During secondary validation:
DNS problem: SERVFAIL looking up A for www.lsp.net - the domain's nameservers may be malfunctioning
2020/08/10 09:00:48 Domain verification results for 'www.lsp.net': error.
During secondary validation:
DNS problem: networking error looking up A for www.lsp.net
(Source: Logs of a weekly cronjob running Crypt-LE 0.35 on Windows Server 2016)
Edit: I was able to renew the certificate by running the cronjob manually again.
I'm not sure. The fact that one of the errors is "networking error" is suspicious :(, added to the circumstances of the original report.
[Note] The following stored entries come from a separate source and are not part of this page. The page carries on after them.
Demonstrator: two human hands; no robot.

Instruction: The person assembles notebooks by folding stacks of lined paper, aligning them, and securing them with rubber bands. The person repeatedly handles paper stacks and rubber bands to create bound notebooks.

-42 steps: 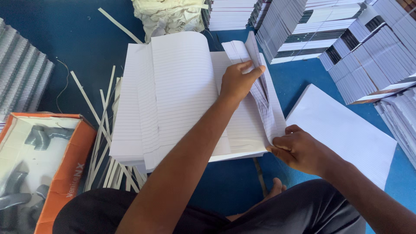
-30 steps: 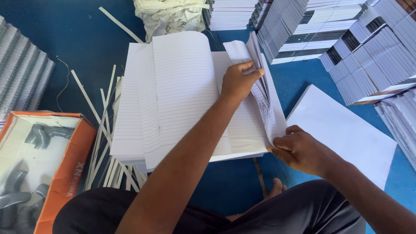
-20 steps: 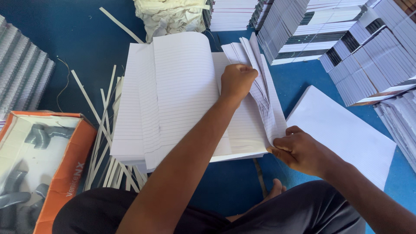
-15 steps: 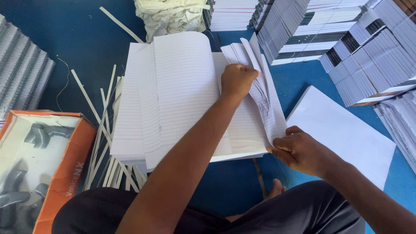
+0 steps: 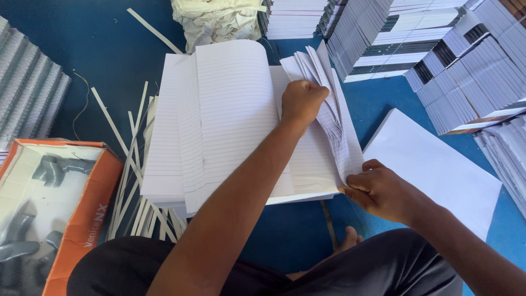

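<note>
Left hand (image 5: pixel 302 101) fans ruled sheets (image 5: pixel 230 120); right hand (image 5: pixel 378 189) pinches corner.

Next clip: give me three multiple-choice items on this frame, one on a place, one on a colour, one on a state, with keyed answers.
1. Where does the orange box lie?
A. left of the ruled paper stack
B. on top of the stack
C. right of the loose white sheet

2. What colour is the floor?
A. red
B. blue
C. green

3. What is the left hand doing?
A. resting flat on the floor
B. gripping fanned sheets
C. holding a paper strip

Answers:
1 A: the orange box sits left of the ruled paper stack.
2 B: the floor is blue.
3 B: the left hand grips the fanned sheets; the right hand pinches their lower corner.
</note>
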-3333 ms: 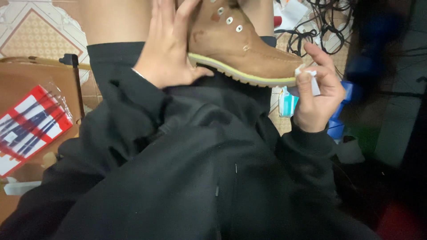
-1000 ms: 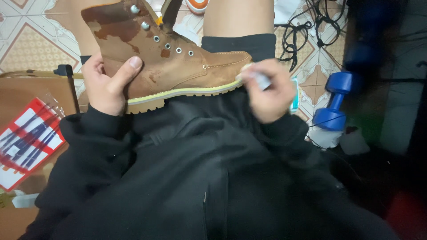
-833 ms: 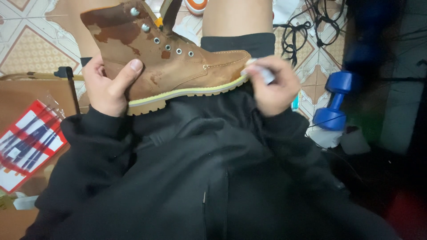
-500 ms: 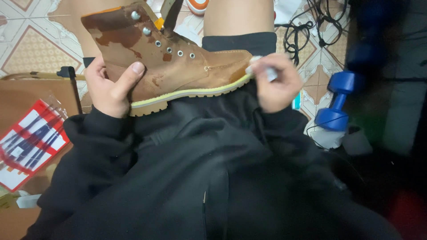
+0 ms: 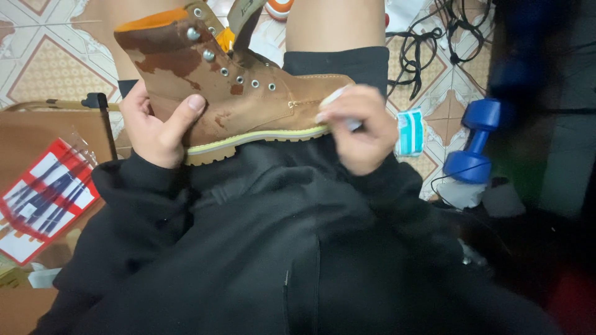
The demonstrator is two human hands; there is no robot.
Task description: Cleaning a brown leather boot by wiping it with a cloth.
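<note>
- Head view looks down on a person's lap, where a brown boot (image 5: 248, 99) rests across the black-clothed thighs, toe to the right, heel and ankle collar to the left.
- Left hand (image 5: 155, 127) holds the boot at the heel, thumb pressed on the side of the upper, grip wrapped firmly round the back.
- Right hand (image 5: 363, 127) is at the toe end, its grip narrow round a small whitish object (image 5: 338, 99) that looks like a cloth or eraser; most of it is hidden, so I cannot tell which.
- Compared with a second ago, the boot sits lower and flatter on the lap, and the right hand has crept from the sole edge up onto the toe leather.
- My reading is that the rubbing has shifted from the pale sole rim (image 5: 261, 139) to the upper.
- Dark blotches mark the leather near the collar.
- A blue dumbbell (image 5: 475, 146) lies on the tiled floor (image 5: 56, 68) at right, near a small teal packet (image 5: 410, 131).
- A cardboard box (image 5: 37, 130) sits at left.
</note>
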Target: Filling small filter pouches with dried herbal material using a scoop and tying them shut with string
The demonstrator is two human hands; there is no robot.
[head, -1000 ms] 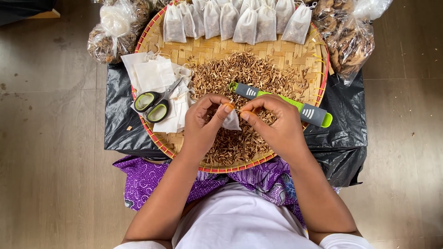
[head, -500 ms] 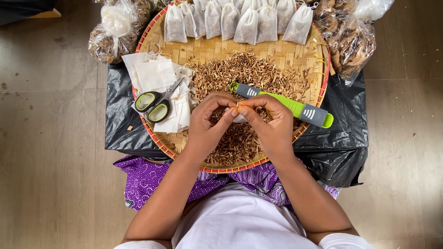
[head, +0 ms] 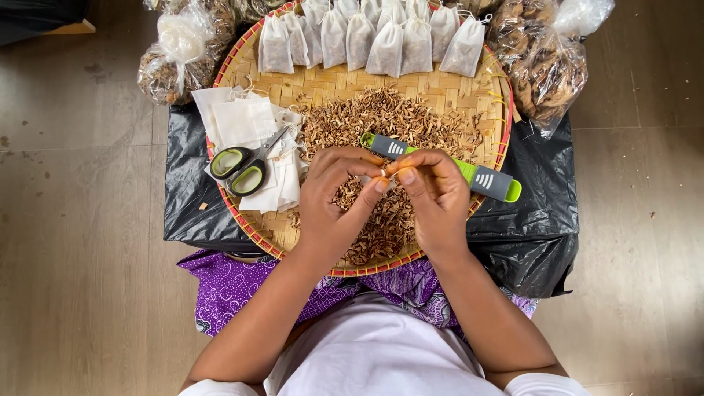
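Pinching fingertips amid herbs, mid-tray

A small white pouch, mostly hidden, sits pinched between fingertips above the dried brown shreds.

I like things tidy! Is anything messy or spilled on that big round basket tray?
Nothing looks truly spilled. The dried brown bits lie loose in a heap, but all inside the woven tray. The filled white bags sit in a neat row, and the scissors rest on empty bags. The hands meet above the heap.
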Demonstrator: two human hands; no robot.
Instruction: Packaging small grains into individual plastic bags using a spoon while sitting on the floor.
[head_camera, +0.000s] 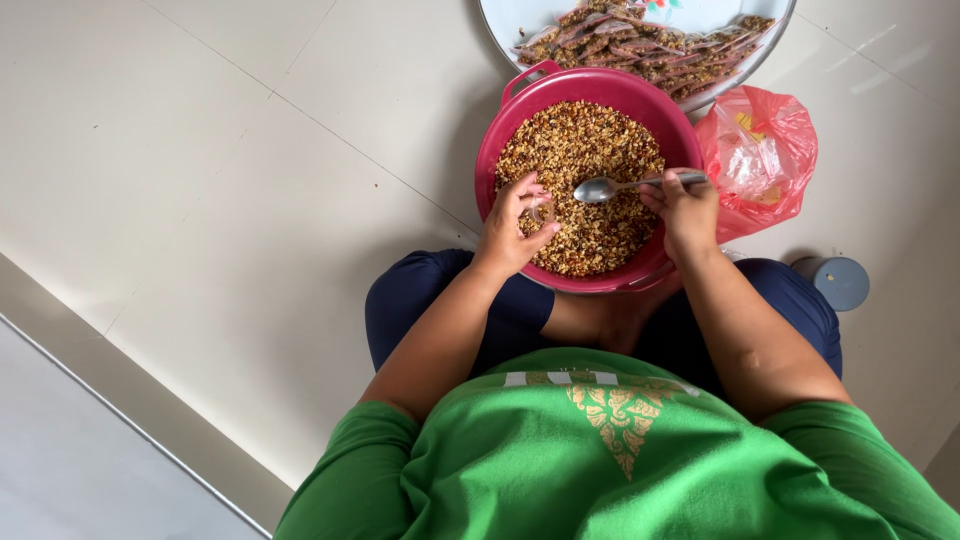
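Note:
A dark pink plastic bowl (493, 150) full of brown crumbly nut mix (580, 140) sits on the floor in front of my crossed legs. My right hand (683, 207) grips the handle of a metal spoon (600, 188), its empty bowl hovering over the mix. At the bowl's near left, my left hand (512, 222) pinches what looks like a small clear packet (541, 213) just above the mix; what it is stays hard to tell.
A round white tray (500, 20) piled with several filled brown packets lies beyond the bowl. A red plastic bag (762, 150) sits right of the bowl, a small grey-blue round lid (840, 282) by my right knee. Pale floor tiles spread to the left.

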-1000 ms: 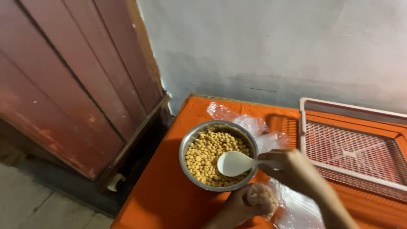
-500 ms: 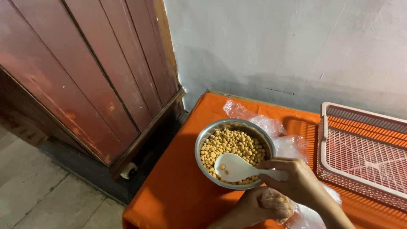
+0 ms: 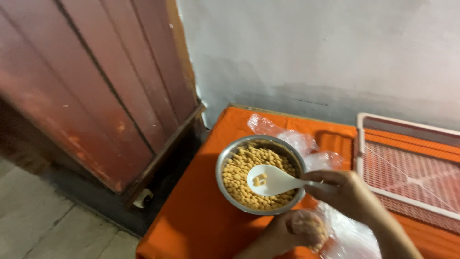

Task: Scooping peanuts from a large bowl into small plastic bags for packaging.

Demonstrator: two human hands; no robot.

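My right hand [image 3: 352, 194] pinches the handle of a smooth white plastic spoon [image 3: 270, 181], its bowl carrying a few pellets above the round steel bowl [image 3: 229, 158] of tan, pebbly kibble. Just in front of that bowl, my left hand [image 3: 292, 231] cups a small clear crinkled bag [image 3: 309, 229] of kibble on the orange table [image 3: 201, 220]

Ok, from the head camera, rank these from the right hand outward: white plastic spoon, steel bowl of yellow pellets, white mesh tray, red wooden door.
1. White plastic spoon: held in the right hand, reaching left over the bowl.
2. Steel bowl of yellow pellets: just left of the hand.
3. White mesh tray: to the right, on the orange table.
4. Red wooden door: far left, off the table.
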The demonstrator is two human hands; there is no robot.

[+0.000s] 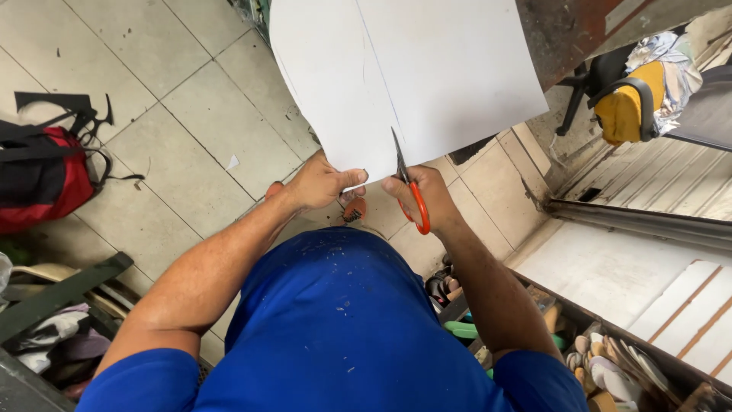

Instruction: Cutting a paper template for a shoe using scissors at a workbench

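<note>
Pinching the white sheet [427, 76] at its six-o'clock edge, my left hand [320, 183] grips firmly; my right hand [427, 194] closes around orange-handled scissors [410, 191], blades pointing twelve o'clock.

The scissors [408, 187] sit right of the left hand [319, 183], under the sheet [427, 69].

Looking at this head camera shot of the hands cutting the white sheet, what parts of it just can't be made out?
- White sheet: its top is cut off by the upper frame edge.
- Scissors: the lower handle loop and finger grip are hidden inside the right hand.
- Left hand: its fingers under the sheet are hidden by it.
- Feet: mostly covered by the blue shirt.
- Items in the box at lower right: too small and cluttered to identify.
</note>
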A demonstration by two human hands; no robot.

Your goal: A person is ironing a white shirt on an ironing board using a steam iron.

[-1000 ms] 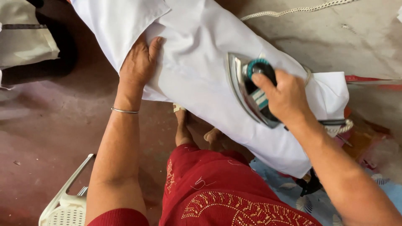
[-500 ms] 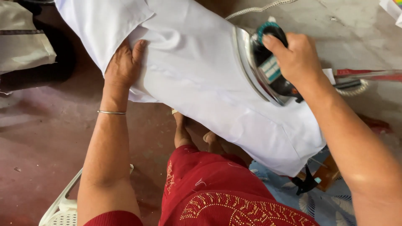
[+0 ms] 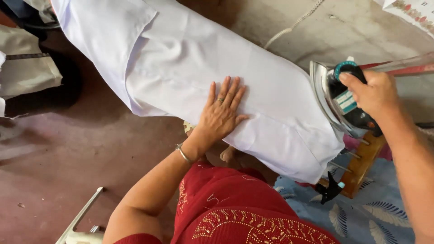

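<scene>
On the board, the white shirt (image 3: 181, 72) lies spread out — the left hand (image 3: 221, 113) rests flat on it, fingers open, gripping nothing. Over at the shirt's right edge, the right hand (image 3: 373, 92) is wrapped around the handle of the iron (image 3: 339, 106), which sits tipped up on its end — soleplate facing the cloth.
</scene>
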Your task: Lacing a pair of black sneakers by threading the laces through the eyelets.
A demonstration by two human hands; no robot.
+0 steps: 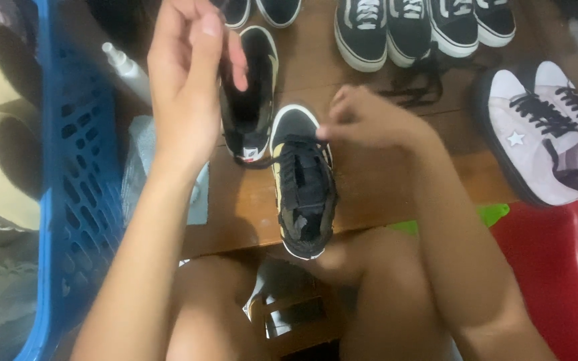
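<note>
A black high-top shoe (302,184) with a white sole and a tan side stripe stands on the wooden floor, toe pointing away, partly laced. My right hand (362,120) pinches the black lace at its top eyelets. My left hand (185,80) is raised above the floor, fingers pinched on the other end of the lace, which runs down to the shoe. Its mate (252,100) lies just behind, partly hidden by my left hand.
A blue plastic basket (75,200) stands at the left with a white spray bottle (125,67) beside it. Several black sneakers (396,30) line the far edge. Pink-and-white sneakers (546,134) and a red stool (556,267) sit at the right. My knees are below.
</note>
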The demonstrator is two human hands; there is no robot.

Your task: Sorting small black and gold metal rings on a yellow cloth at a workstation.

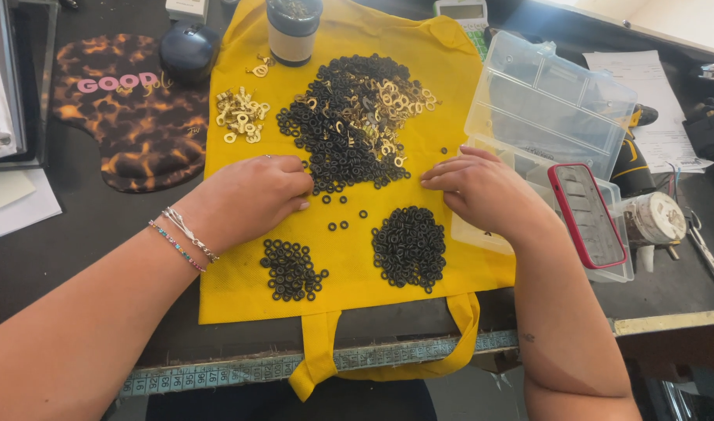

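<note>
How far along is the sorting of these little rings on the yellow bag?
Done: two piles of black rings and near the front, and a gold pile at the back left. In hand: the left hand and right hand rest at the near edge of the big mixed heap. Left: that heap, the biggest pile.

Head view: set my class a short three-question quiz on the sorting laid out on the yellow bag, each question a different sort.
1. True or false: the gold rings lie in their own small heap left of the mixed heap.
2. How many heaps of only black rings lie nearest the person?
3. Which hand wears bracelets: A left, B right?

Key: 1 true. 2 two: small heap, larger heap. 3 A.
</note>
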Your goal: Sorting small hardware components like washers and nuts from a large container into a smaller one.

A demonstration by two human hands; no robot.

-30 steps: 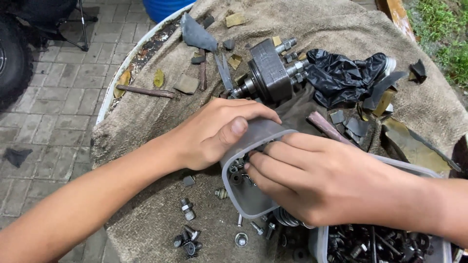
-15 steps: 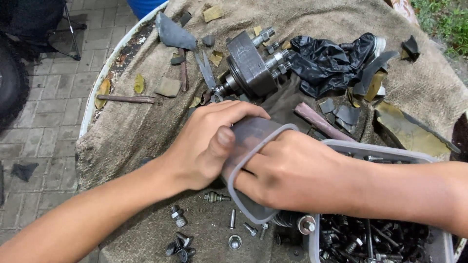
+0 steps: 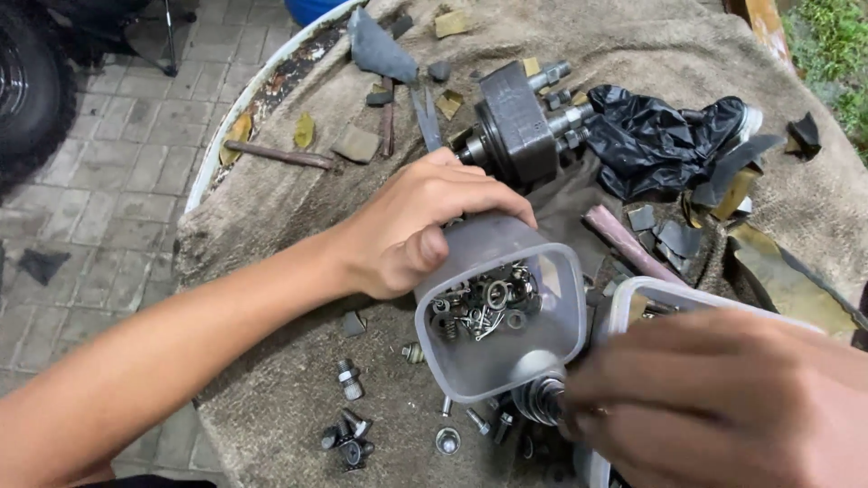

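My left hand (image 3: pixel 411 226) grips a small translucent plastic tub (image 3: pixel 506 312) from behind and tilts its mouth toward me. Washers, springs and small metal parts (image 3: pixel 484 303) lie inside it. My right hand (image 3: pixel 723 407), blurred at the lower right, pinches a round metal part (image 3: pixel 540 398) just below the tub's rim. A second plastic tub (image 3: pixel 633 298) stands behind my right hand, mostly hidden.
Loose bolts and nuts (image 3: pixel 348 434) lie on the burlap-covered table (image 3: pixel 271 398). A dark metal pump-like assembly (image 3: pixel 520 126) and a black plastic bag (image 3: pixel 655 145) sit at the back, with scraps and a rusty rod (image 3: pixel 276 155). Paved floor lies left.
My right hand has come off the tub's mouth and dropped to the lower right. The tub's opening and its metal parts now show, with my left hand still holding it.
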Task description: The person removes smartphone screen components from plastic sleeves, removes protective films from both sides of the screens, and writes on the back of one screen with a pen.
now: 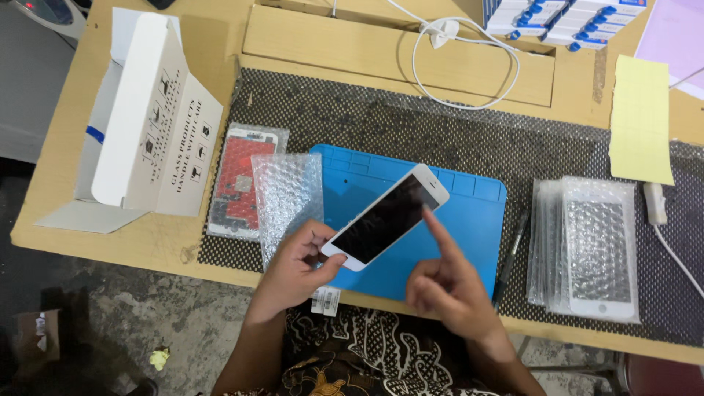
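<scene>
My left hand (297,265) grips the lower end of a white phone screen panel (386,218) with a dark glass face, held tilted above a blue work mat (473,213). My right hand (449,282) holds nothing; its index finger is stretched out and touches the panel's right edge, the other fingers curled. An empty bubble-wrap sleeve (287,198) lies on the mat's left edge, next to my left hand.
A bagged screen part with a red back (240,180) lies left of the bubble wrap. An open white cardboard box (150,121) stands at far left. A stack of bubble-wrapped screens (590,249) sits right, a black pen (512,253) beside the mat. White cable (469,62), yellow pad (639,121).
</scene>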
I really don't want to speculate but it could be that something is up with the remote VAs. Might be time to ask @lestaff (link to the original report).
Digging into the logs I found the following information:
There were two issuance attempts for www.lsp.net. During the first issuance attempt we received the following errors from a random selection of RVA nodes
2020-08-10T07:00:36.679916+00:00 boulder-va[5016]: useHwQo Remote VA "xxx".PerformValidation returned problem: dns :: No valid IP addresses found for www.lsp.net
2020-08-10T07:00:46.720078+00:00 boulder-va[5016]: qqjOgA0 Remote VA "yyy".PerformValidation returned problem: dns :: DNS problem: networking error looking up CAA for www.lsp.net
During the second issuance attempt several hours later DNS had propagated, we were able to successfully validate the domain, and issue a certificate. https://crt.sh/?id=3216017655
2020-08-10T11:21:50.680184+00:00 boulder-va[13370]: uofTDgA [AUDIT] Checked CAA records for www.lsp.net, [Present: true, Account ID: xxxxx, Challenge: http-01, Valid for issuance: true]
2020-08-10T11:21:53.548219+00:00 boulder-ca[25045]: ieCyiQ0 [AUDIT] Signing success: serial=[04f3665528260d3637a7c2e6c60fc28753f8] names=[lsp.net, www.lsp.net] certificate=...
I noticed that Hetzner has been having some infrastructure maintenance today, perhaps the first issuance attempt occurred at the worst possible time? https://twitter.com/hetznerstats?lang=en
Sorry for flagging you, but mainly I wanted to find out whether there is any indication of why the remote VAs themselves have begun reporting a "networking error" during the DNS exchange, as opposed to the actual rcode from the recursor or context timeout?
It would be good to know whether to treat that as a normal timeout, or temporary condition, or something that needs attention.